Jakarta – Jumlah penduduk yang tergolong dalam kelas menengah mengalami penurunan signifikan dari 57,33 juta pada tahun 2019 menjadi 47,85 juta pada tahun 2024. Di sisi lain, kelompok calon kelas menengah yang rentan terhadap kemiskinan terus bertambah mencapai 137,5 juta jiwa.
Direktur Ekonomi Digital Center of Economic and Law Studies (CELIOS), Nailul Huda, menyoroti tantangan yang dihadapi kelas menengah, termasuk kebijakan pemerintah yang kurang mendukung pertumbuhan kelas menengah.
Kelas menengah saat ini terhimpit akibat kenaikan tarif PPN, harga BBM, dan inflasi, sehingga daya beli mereka melemah, ujar Huda dalam keterangan tertulis, Rabu (15/10/2024).
Kelas menengah tidak jatuh ke dalam kemiskinan, tetapi bergeser ke kelompok rentan miskin. Oleh karena itu, pemerintah perlu memberikan ruang ekonomi lebih besar dengan mempertahankan subsidi dan menunda kenaikan pajak.

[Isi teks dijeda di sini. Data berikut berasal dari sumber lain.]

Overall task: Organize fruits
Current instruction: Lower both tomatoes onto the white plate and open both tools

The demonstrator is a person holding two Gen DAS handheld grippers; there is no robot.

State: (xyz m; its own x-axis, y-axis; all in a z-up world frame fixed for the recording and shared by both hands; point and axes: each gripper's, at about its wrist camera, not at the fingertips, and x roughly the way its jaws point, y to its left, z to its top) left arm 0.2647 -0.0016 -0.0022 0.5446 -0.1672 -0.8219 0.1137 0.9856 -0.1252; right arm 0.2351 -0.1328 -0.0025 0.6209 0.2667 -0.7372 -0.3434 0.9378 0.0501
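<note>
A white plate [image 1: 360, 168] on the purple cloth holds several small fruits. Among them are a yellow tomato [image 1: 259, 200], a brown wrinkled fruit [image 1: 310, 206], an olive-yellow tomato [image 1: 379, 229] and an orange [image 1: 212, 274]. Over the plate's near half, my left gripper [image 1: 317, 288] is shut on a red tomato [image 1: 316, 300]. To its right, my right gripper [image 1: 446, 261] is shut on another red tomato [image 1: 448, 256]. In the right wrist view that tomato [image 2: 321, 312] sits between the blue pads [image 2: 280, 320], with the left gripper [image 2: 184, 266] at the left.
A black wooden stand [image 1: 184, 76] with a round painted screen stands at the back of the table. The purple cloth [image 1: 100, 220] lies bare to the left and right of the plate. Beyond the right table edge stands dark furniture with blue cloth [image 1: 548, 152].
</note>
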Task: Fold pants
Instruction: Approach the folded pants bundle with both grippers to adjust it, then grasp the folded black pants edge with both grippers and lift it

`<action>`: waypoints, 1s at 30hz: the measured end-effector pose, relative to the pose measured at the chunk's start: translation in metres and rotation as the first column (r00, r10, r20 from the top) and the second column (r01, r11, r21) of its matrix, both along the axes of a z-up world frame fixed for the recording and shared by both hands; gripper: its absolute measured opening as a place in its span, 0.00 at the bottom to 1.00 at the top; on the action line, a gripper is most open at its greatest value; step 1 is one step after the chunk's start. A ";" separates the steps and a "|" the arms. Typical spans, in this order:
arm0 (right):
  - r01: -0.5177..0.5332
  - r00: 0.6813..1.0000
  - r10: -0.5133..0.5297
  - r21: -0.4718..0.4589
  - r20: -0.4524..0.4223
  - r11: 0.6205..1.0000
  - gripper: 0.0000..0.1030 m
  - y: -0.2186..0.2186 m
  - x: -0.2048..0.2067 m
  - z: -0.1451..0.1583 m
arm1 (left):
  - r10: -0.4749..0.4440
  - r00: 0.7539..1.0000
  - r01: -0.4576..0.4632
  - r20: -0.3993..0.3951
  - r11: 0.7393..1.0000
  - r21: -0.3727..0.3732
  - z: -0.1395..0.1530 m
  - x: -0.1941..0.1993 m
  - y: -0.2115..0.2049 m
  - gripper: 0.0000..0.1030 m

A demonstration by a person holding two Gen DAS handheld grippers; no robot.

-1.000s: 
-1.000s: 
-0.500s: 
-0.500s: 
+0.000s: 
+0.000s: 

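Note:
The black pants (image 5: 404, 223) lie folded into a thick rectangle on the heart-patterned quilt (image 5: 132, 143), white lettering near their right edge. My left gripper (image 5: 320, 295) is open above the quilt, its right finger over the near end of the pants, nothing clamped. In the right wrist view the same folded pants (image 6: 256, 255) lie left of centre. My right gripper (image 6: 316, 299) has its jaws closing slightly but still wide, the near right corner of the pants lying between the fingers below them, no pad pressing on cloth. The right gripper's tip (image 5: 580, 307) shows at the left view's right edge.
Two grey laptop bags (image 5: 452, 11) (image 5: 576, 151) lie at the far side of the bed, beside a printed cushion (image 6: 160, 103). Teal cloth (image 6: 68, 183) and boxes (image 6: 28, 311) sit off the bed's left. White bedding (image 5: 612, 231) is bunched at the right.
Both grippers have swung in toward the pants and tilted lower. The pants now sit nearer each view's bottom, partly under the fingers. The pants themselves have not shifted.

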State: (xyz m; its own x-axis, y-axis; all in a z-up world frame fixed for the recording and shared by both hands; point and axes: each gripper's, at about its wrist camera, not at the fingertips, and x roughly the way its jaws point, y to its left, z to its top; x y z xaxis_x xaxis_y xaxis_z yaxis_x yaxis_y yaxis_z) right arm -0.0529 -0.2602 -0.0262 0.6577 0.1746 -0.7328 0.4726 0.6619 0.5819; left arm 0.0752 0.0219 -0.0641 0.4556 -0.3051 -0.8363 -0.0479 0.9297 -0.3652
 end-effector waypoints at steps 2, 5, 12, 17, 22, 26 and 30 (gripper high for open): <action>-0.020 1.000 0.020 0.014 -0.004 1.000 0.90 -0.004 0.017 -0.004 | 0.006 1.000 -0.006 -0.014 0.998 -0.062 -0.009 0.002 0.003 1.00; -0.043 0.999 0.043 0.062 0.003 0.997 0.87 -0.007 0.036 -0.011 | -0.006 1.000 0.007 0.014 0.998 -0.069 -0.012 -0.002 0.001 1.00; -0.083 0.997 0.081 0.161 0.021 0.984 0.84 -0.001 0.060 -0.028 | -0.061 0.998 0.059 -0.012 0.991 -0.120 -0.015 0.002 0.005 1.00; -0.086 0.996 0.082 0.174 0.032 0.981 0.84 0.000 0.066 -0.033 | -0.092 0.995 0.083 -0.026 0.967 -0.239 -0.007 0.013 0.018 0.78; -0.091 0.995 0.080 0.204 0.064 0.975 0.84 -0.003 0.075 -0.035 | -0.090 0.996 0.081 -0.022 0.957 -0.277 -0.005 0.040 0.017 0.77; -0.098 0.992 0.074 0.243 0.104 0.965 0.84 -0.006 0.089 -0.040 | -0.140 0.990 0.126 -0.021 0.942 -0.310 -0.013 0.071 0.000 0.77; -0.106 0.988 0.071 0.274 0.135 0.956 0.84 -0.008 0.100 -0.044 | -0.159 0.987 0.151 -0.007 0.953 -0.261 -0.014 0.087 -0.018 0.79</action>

“Saya menilai kelas menengah ini dia tidak naik ke atas, tapi tidak terlalu jeblok ke bawah, yakni ke golongan miskin. Kelas menengah itu ternyata dapat dikatakan pindah dari kelas menengah ke rentan miskin, kata dia.
Selama pandemi COVID-19, bantuan sosial lebih banyak diterima oleh kelas miskin, sementara kelas menengah justru berjuang untuk bertahan di tengah penurunan pendapatan. Selain itu, kenaikan PPN di tahun 2025 juga bisa semakin mempersulit keadaan.
Huda menilai pertumbuhan pendapatan masyarakat kelas menengah hanya sekitar 1,5%, jauh di bawah laju kenaikan harga barang. Akibatnya, banyak dari mereka yang mulai terpaksa menggunakan tabungan untuk menjaga pola konsumsi tetap berjalan. Ini menunjukkan betapa rentannya posisi kelas menengah dalam menghadapi tekanan ekonomi.
Ia menyarankan agar pemerintah menunda kenaikan tarif PPN dan mempertahankan subsidi yang ada. Langkah ini, menurutnya, bisa memberikan ruang bagi kelas menengah untuk bernapas dan memulihkan kondisi keuangan mereka di tengah tantangan yang ada.